PROBLEM TO WORK ON
Give the lines below again exactly, starting with the line that holds "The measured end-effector" and going on through the line that holds "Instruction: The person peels".

RECORD SET
● ● ●
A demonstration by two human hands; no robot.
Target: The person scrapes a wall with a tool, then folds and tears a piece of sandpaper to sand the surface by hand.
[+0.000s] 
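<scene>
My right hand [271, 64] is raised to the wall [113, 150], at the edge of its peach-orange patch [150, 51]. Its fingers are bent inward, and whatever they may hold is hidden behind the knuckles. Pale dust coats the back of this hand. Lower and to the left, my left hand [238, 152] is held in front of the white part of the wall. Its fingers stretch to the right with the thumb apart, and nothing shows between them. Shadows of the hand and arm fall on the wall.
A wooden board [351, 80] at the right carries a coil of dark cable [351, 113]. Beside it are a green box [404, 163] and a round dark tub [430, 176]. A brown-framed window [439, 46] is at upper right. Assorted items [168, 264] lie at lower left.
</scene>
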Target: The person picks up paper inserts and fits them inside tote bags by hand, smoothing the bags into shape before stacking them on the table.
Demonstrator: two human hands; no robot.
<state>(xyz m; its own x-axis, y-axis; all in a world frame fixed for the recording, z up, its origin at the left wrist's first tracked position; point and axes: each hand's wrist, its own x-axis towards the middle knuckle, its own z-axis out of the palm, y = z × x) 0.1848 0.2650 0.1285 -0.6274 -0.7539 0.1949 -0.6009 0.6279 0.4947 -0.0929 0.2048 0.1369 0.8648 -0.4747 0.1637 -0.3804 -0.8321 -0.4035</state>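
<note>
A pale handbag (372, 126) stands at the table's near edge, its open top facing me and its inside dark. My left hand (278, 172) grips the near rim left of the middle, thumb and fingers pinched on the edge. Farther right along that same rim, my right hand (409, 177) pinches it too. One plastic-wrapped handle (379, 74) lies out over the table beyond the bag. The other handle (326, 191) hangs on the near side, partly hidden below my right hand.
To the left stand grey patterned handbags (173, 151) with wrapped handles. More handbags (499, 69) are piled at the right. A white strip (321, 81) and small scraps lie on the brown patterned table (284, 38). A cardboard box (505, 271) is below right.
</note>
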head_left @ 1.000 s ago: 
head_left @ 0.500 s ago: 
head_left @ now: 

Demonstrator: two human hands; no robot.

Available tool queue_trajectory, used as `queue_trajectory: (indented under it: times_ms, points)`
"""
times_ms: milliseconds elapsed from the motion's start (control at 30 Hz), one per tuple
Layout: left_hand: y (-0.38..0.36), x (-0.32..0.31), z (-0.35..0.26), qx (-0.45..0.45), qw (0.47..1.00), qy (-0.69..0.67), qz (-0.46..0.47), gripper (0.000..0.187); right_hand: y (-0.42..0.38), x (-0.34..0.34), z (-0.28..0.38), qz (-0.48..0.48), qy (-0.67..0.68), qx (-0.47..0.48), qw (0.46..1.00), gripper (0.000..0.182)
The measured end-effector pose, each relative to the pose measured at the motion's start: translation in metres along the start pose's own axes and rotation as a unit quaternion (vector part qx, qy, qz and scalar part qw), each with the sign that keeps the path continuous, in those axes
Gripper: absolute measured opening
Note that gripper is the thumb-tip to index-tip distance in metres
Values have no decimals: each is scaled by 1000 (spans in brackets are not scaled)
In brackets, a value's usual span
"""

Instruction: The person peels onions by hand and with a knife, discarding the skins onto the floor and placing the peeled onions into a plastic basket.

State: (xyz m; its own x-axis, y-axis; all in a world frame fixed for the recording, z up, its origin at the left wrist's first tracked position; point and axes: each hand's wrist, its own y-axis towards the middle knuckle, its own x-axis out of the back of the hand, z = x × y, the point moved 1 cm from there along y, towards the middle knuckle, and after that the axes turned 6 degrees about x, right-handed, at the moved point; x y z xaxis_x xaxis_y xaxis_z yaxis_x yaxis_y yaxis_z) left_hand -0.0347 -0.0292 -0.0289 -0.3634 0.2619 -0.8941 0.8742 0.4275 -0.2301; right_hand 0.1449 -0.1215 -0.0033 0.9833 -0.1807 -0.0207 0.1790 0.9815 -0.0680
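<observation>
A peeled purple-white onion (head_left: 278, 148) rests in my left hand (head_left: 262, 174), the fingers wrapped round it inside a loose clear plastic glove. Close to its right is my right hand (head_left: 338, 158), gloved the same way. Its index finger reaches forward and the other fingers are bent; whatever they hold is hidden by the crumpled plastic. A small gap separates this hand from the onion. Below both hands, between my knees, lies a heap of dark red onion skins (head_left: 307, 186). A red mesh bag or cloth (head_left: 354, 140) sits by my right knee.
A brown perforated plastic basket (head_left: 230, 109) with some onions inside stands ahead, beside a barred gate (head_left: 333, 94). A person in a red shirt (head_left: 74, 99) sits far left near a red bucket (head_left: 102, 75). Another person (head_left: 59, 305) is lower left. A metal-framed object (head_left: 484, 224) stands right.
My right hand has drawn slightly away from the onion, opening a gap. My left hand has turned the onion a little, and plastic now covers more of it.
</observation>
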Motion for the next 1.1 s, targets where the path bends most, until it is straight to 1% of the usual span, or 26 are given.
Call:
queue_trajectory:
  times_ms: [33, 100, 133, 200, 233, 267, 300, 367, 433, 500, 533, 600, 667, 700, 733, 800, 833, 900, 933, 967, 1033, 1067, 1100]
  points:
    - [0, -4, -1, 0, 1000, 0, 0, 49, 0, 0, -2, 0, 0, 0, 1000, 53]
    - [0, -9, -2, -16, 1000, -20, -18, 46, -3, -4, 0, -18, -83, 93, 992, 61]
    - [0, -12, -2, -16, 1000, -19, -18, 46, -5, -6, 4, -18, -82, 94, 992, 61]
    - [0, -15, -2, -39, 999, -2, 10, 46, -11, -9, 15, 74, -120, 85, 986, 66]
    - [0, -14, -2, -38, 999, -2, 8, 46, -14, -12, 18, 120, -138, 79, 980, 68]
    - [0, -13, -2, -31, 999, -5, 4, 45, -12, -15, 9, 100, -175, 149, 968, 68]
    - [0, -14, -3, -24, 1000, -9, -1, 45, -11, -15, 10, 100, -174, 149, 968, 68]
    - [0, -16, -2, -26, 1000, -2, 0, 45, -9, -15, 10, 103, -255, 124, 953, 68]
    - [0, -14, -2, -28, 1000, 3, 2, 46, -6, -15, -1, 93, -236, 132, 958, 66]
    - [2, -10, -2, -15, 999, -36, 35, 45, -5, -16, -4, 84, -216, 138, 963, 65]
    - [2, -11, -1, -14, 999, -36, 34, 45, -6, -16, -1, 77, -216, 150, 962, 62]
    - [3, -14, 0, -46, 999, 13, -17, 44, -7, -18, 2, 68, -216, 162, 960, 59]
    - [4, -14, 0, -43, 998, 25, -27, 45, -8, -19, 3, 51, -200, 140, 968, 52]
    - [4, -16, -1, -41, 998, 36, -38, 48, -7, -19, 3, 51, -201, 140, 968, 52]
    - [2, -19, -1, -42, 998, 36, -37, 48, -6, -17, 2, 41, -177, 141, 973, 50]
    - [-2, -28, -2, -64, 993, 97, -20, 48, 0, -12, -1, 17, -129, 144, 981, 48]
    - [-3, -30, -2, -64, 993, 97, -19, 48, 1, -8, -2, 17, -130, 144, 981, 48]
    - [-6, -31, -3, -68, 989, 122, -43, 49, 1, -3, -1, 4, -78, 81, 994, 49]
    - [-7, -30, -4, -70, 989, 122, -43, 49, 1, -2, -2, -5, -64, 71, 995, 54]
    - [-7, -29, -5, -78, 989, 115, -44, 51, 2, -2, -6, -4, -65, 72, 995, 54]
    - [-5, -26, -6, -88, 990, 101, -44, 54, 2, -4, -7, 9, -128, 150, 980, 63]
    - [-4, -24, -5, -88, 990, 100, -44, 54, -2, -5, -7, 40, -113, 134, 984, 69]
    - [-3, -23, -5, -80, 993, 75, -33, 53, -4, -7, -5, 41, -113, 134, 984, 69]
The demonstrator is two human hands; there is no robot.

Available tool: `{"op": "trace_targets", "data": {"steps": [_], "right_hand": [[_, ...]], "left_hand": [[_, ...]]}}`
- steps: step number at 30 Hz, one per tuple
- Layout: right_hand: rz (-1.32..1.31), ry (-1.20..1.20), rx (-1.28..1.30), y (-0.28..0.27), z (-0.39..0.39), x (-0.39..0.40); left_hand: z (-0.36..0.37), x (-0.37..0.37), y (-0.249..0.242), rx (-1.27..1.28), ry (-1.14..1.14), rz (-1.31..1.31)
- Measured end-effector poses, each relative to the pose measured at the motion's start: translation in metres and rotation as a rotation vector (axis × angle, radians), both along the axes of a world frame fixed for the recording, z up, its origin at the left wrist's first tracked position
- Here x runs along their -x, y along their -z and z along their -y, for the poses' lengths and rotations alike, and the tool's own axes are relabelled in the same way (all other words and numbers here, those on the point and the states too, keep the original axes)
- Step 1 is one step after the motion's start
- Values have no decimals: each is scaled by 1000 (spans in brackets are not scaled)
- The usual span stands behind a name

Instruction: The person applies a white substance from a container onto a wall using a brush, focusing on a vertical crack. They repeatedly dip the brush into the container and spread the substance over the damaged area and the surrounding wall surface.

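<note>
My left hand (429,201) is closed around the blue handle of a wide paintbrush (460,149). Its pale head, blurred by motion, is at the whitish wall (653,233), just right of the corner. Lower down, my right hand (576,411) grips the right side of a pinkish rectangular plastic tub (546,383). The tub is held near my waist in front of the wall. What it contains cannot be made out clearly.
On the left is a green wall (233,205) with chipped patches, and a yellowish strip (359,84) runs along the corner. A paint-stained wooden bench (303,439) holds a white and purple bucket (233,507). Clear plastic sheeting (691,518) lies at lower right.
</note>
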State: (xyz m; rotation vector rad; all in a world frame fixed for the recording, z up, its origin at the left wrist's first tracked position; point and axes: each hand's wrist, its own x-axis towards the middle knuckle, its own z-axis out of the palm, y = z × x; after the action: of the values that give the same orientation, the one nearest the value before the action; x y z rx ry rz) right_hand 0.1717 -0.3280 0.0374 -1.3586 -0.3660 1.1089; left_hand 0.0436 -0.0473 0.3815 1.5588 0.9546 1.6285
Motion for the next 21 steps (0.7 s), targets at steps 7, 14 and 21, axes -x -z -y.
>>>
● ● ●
RESULT OF THE TASK
The measured end-effector pose, each relative to the pose measured at the motion's start: translation in metres along the start pose's own axes and rotation as a unit quaternion (vector part qx, qy, qz and scalar part qw), each with the sign that keeps the path continuous, in those axes
Gripper: absolute measured opening
Note that gripper is the thumb-tip to index-tip distance in metres
Values have no decimals: each is scaled by 1000 (spans in brackets are not scaled)
In brackets, a value's usual span
"""

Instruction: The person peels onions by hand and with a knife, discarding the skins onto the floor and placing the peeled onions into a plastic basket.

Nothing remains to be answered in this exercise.